Roger Scruton, un filósofo insólito

Escolios

Era un erudito con un estilo tan claro y elegante como agresivo, con el cual formó un perfil incapaz de encajar en las colectividades intelectuales.

La obra de Roger Scruton está escrita en los márgenes. (Foto: AFP)
Armando González Torres
Ciudad de México /

Filósofo, escritor, músico, enólogo, urbanista y cazador, entre otras vocaciones, Roger Scruton (1944-2020) publicó decenas de libros, todos ellos vertebrados por un enfoque antimoderno, que incluyen semblanzas filosóficas sobre Spinoza y Kant, tratados sobre estética, denuncias sobre la frivolidad intelectual de la nueva izquierda, análisis de ópera, estudios sobre arquitectura, ensayos sobre erotismo, críticas de la utopía y del optimismo bobo y falaz, elogios del vino y diatribas contra la cultura de masas. 

La variedad de sus intereses, la flexibilidad de sus competencias, su erudición cargada de vitalismo y su estilo tan claro y elegante como agresivo, lo hicieron un perfil insólito, incapaz de encajar en las colectividades intelectuales.
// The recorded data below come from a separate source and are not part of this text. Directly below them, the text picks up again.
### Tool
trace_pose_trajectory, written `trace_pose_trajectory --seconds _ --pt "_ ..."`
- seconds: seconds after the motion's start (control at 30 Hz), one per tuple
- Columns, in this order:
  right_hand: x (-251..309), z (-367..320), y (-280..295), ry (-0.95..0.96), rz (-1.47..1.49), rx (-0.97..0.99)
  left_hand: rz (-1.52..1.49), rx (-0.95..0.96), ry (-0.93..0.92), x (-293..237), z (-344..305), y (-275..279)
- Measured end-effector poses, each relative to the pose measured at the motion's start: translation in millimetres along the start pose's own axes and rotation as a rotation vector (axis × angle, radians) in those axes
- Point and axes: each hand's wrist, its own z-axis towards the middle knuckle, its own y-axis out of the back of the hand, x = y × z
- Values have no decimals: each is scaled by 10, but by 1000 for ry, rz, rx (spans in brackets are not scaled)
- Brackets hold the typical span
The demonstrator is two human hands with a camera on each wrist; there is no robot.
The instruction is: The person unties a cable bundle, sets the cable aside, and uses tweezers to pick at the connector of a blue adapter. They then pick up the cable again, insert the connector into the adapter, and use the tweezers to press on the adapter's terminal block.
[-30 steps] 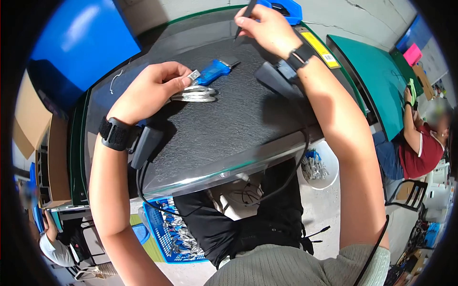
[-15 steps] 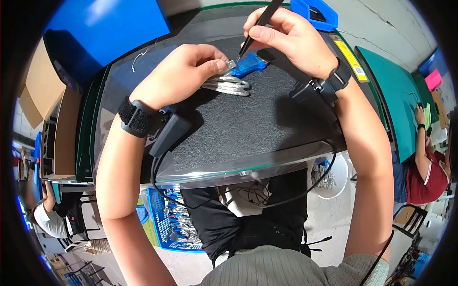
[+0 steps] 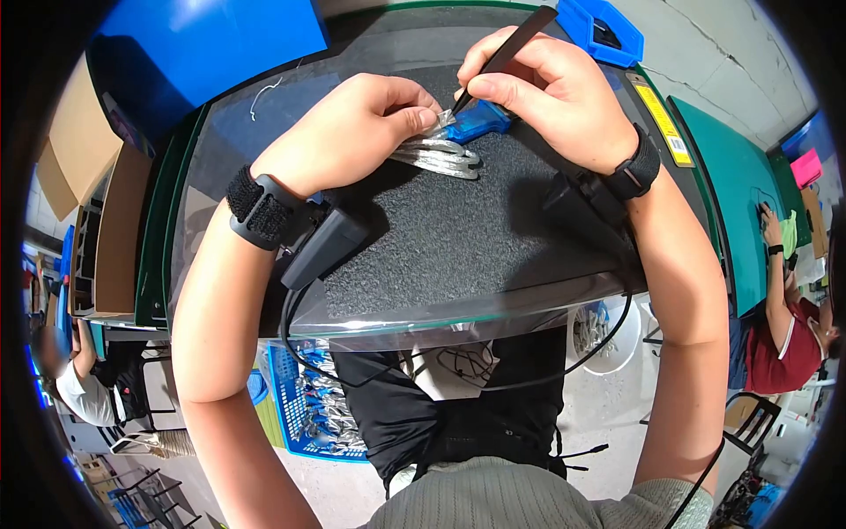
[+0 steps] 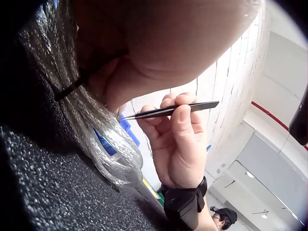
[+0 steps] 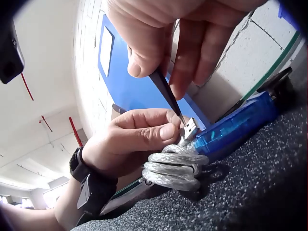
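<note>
My left hand (image 3: 352, 132) pinches a silver USB plug (image 5: 189, 129) between thumb and forefinger. Below the plug lies its clear-jacketed silver cable (image 5: 171, 171), wound into a coil; a black tie (image 4: 72, 89) circles it in the left wrist view. Next to the coil, a translucent blue connector housing (image 5: 236, 126) rests on the dark textured mat (image 3: 423, 247), its dark end pointing away from the plug. In my right hand (image 3: 568, 110) is a pair of black tweezers (image 3: 511, 55), gripped like a pen, with the tips right at the plug's metal shell.
A blue bin (image 3: 608, 35) and a yellow-labelled strip (image 3: 663, 119) lie at the back right. A thin white tie (image 3: 264, 97) is at the back left. Below the table edge stand a blue basket (image 3: 286, 401) of cables and a white bucket (image 3: 627, 339). Another person (image 3: 789, 344) sits at right.
My right hand has brought the tweezers down and toward the left hand, so the tips now meet the USB plug. The left hand keeps its pinch; the head view has shifted.
</note>
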Motion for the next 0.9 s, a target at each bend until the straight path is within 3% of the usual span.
trace_pose_trajectory --seconds 0.5,0.9 --pt "115 23 36 102 -219 48 -2 -1 18 -4 3 -1" --pt "33 11 0 45 -118 47 -15 -2 -5 5 3 -4"
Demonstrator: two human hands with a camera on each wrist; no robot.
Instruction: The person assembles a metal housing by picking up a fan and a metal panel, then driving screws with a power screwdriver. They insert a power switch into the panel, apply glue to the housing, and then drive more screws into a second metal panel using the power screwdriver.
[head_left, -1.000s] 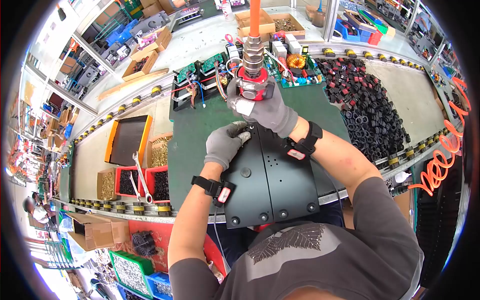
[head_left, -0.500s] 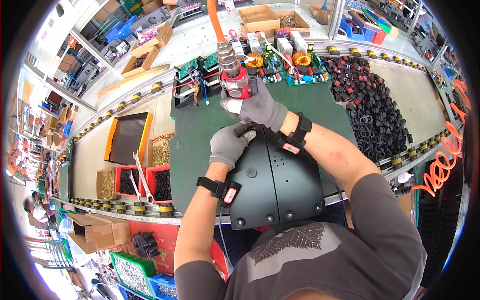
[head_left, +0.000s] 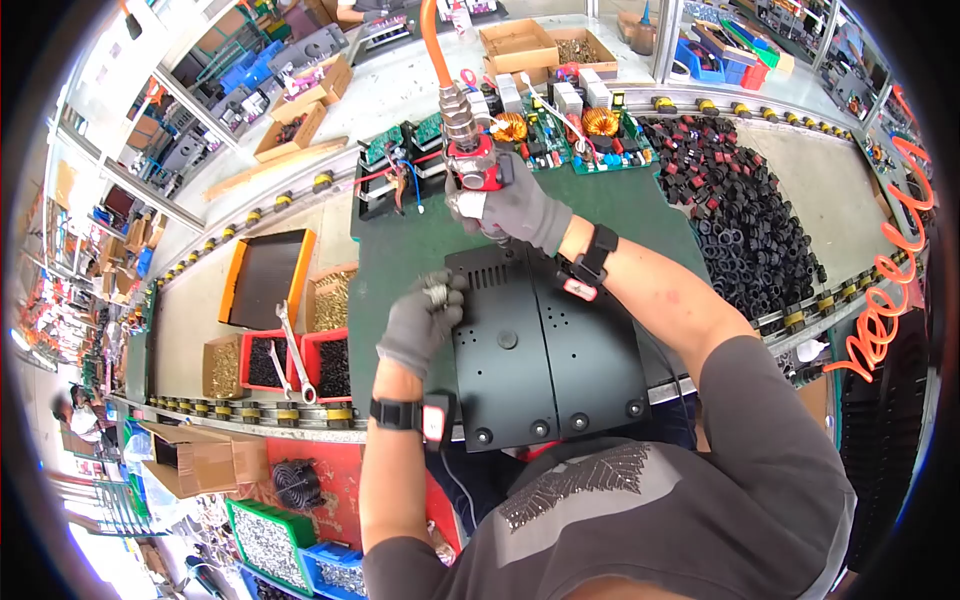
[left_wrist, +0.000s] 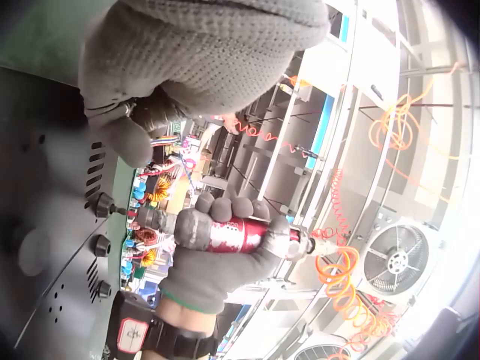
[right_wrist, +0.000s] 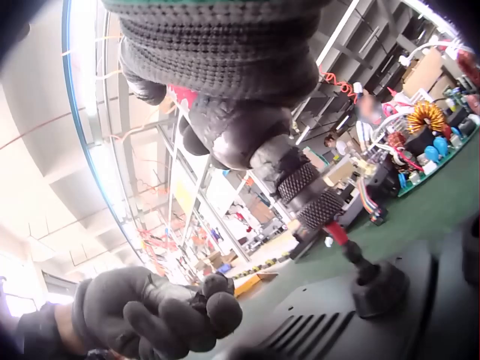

Aunque Scruton incursionó en la carrera académica y la política (incursiones frustradas por su incontinente sinceridad), la mayor parte del tiempo fue un libre francotirador, al servicio de sus auténticamente asumidas convicciones. De hecho, el joven Scruton, que en 1968 se encontraba en el epicentro parisino de la rebelión, halló en esta gesta extática para muchos el punto de convergencia definitivo hacia su conservadurismo y su permanente animadversión hacia la “juvenilia” que caracteriza nuestra época.

Así, pese a su rigor y brillantez, la obra de Scruton está escrita en los márgenes y tiene un aire provocador que corresponde más a la inspiración amistosa y etílica de la tertulia que a la transmisión aséptica en el aula. De hecho, los últimos años de su vida, cada vez más conocido, pero también más controvertido y apartado de los circuitos normales de la difusión, Scruton abrió su propia tierra prometida, “Scrutopía”, presidida por la deidad de la conversación, y durante unos cuantos veranos fue anfitrión de un breve curso (véase la magnífica crónica de Enrique García-Máiquez), en el que se combinaban las clases del maestro, los paseos campestres, las sesiones de caza del zorro, los conciertos y las largas cenas abundantemente salpicadas de vinos.

Es difícil calibrar la admiración hacia una inteligencia tan vasta e incómoda, pues si bien es imposible coincidir con sus desplantes racistas, sus petardos contra la equidad de género y sus anacrónicas condenas a la globalización, tampoco es posible ignorar su lúcida denuncia de los principales vicios y degradaciones de la cultura moderna y de sus ideales más valiosos. Lo cierto es que, más allá de su pirotecnia y su ánimo polémico, las reivindicaciones de este humanista son simples e incuestionables: recuperar el sentido de responsabilidad moral e intelectual; balancear adecuadamente el respeto a las libertades y los imperativos de cooperación y altruismo que requiere la civilización y, frente al vale-todo estético y las escuelas de la vulgaridad, resguardar el valor y las jerarquías de la belleza.